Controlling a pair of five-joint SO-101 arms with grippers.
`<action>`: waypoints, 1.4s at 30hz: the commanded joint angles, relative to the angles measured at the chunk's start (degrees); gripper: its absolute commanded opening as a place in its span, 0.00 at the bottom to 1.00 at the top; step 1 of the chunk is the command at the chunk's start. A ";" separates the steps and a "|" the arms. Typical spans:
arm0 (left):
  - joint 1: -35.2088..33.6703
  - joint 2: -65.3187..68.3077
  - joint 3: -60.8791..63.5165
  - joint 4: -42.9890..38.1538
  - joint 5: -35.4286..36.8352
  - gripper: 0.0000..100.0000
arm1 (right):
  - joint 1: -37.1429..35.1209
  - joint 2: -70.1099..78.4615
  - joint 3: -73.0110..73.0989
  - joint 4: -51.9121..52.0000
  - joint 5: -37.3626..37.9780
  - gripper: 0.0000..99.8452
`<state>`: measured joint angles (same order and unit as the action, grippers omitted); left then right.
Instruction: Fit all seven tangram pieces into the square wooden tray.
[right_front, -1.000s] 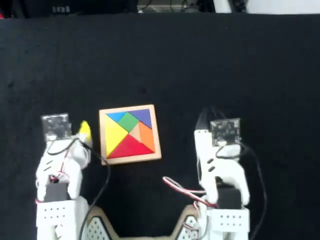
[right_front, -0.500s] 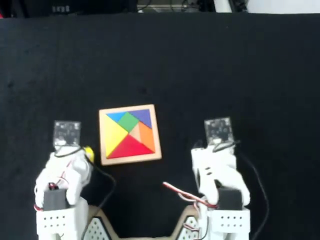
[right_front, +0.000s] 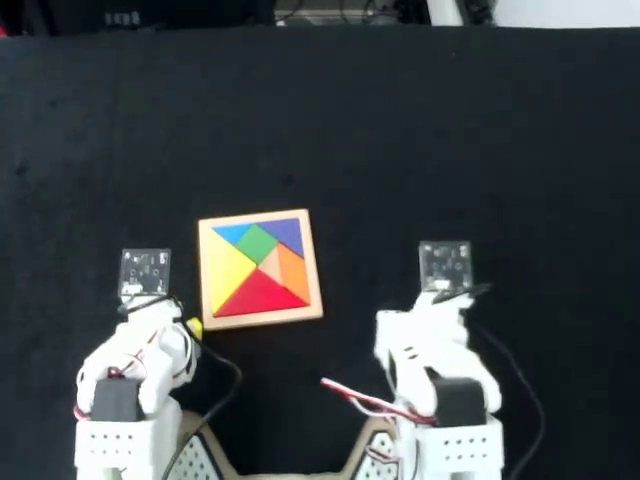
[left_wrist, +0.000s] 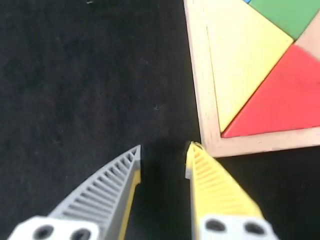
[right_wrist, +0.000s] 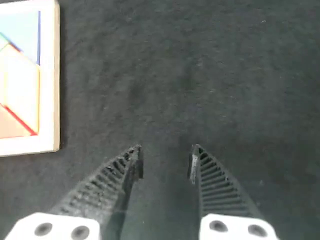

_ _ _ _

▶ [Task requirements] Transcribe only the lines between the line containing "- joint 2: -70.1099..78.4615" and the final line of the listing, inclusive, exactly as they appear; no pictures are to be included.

▶ [Exercise answer]
  - joint 2: -70.1099..78.4615
  - joint 3: -73.0110..73.0989
  - joint 4: -51.9121..52.0000
  - joint 5: -37.3626..37.9780
  - gripper: 0.0000..99.8452
`<state>`: measured joint angles (same order and unit as the action, grippers omitted); left then right.
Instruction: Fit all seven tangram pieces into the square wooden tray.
[right_front, -1.000s] 
[right_front, -0.500s] 
[right_front, +0.000s] 
[left_wrist, +0.000s] 
[right_wrist, +0.000s] 

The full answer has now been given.